What the task asks —
Output nothing but the lines from the first line of the entries to the line with "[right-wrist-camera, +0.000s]", inclusive, exactly as they read.

Entries taken from a collection —
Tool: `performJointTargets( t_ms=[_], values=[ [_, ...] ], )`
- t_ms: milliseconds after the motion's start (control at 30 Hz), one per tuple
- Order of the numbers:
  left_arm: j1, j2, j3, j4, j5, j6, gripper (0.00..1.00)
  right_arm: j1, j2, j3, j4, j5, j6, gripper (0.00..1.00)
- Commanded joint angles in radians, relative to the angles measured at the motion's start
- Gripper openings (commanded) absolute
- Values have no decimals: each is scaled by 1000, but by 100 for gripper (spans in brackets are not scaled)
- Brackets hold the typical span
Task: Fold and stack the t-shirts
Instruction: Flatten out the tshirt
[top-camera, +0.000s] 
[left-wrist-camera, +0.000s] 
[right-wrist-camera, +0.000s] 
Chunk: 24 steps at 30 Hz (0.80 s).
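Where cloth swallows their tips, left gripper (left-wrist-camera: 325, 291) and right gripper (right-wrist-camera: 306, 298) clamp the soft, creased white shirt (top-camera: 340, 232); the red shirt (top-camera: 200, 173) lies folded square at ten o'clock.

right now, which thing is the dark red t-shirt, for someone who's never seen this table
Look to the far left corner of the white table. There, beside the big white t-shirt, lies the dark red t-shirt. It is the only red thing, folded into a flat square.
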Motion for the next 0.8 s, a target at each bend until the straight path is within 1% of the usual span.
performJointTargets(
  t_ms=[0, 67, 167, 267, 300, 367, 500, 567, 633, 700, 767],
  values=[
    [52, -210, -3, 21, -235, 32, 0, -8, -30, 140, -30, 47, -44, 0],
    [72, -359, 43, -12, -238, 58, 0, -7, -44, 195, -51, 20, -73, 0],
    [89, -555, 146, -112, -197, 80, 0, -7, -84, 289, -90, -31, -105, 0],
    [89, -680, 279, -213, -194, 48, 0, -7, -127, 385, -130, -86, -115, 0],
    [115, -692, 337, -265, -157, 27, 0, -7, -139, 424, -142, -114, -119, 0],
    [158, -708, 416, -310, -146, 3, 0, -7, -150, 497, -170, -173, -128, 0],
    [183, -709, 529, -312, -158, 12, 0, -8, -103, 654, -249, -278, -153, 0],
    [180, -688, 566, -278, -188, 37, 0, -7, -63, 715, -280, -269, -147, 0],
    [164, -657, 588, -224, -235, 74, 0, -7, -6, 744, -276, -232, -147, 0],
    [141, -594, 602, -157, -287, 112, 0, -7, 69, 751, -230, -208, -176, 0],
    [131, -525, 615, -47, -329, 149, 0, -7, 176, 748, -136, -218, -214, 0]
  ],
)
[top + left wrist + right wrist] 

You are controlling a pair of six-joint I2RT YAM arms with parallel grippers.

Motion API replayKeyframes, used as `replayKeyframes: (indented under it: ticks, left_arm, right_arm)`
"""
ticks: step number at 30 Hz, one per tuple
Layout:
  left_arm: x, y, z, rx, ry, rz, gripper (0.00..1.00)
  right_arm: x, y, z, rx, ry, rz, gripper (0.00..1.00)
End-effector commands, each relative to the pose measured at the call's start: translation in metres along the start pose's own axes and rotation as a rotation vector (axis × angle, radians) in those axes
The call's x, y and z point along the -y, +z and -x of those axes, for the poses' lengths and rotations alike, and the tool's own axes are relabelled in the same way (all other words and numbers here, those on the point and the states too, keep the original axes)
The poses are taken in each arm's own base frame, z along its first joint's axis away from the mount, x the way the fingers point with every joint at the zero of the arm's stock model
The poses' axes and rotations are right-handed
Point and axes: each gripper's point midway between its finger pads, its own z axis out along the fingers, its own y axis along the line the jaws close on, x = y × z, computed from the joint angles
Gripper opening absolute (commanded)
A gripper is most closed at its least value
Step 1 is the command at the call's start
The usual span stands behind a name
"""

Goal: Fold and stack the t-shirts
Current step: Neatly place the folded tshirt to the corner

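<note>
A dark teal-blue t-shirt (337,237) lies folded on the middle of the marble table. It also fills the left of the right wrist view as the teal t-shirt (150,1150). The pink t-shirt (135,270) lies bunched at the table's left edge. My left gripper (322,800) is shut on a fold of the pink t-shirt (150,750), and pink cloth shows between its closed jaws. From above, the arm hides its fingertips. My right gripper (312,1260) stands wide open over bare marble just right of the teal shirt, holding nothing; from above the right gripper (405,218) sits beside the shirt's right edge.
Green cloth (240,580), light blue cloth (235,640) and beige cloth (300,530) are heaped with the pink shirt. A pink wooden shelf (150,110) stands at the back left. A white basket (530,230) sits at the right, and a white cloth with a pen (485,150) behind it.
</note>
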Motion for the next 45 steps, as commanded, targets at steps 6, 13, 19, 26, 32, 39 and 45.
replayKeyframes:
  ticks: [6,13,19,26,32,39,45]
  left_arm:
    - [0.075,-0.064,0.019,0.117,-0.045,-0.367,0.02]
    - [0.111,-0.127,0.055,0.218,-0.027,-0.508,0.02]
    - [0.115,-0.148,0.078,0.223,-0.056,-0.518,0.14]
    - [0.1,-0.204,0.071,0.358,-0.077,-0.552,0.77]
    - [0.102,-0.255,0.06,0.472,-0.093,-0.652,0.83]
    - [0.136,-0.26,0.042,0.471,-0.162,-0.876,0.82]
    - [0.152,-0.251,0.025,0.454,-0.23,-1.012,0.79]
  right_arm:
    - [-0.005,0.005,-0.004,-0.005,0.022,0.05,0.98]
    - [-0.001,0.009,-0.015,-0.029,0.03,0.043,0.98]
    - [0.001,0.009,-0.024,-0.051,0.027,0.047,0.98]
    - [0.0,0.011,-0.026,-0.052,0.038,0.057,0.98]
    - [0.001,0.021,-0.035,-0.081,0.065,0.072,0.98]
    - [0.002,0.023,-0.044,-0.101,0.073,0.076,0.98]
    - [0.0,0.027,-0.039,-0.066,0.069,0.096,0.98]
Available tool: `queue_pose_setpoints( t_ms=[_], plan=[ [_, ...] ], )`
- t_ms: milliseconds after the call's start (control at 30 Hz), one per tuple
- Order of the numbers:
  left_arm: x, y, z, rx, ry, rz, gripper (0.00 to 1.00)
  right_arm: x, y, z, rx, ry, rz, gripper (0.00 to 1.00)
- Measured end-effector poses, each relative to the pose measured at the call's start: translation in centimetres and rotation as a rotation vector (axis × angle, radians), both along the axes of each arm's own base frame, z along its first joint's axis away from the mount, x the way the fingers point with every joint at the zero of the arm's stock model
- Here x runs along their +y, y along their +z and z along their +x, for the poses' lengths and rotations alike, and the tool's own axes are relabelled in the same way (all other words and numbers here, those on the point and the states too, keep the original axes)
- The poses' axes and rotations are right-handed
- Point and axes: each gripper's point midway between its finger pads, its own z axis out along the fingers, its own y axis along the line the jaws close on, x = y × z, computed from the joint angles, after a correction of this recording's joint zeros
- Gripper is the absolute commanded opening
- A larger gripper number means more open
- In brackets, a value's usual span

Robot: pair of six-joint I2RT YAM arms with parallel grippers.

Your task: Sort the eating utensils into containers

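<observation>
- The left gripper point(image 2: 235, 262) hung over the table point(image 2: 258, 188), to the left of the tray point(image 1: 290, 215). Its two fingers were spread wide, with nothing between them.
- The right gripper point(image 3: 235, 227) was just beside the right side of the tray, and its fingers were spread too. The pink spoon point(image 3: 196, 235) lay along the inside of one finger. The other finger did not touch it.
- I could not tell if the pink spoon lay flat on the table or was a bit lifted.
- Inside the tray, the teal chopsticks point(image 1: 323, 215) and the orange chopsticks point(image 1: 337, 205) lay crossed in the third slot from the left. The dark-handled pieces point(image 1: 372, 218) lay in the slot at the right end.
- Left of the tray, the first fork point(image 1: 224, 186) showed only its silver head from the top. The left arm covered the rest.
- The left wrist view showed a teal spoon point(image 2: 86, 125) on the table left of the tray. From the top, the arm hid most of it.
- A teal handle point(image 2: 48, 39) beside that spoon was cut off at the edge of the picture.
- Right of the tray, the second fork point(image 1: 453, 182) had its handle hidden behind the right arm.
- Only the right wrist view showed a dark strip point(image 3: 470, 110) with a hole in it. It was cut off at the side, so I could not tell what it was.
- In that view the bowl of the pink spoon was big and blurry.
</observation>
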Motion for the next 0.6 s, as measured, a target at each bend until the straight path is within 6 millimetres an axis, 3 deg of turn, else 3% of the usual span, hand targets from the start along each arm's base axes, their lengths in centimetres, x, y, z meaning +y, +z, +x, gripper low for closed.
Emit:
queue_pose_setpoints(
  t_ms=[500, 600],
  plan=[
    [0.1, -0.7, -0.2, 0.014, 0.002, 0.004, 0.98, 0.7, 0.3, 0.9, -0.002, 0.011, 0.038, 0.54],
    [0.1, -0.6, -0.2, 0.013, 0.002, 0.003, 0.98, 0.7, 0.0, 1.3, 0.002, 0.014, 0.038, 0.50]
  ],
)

Task solution —
Tool: `performJointTargets( t_ms=[_], values=[ [_, ...] ], )`
- t_ms: milliseconds after the motion's start (control at 30 Hz), one per tuple
- Order of the numbers:
  left_arm: j1, j2, j3, j4, j5, j6, gripper (0.00..1.00)
  right_arm: j1, j2, j3, j4, j5, j6, gripper (0.00..1.00)
- Commanded joint angles in radians, relative to the angles measured at the motion's start
- Gripper openings (commanded) absolute
- Values have no decimals: each is scaled by 1000, but by 100 for gripper (spans in brackets are not scaled)
- Brackets hold the typical span
Task: Fold and stack the t-shirts
Instruction: Flatten out the tshirt
[top-camera, +0.000s] 
[left-wrist-camera, +0.000s] 
[right-wrist-camera, +0.000s] 

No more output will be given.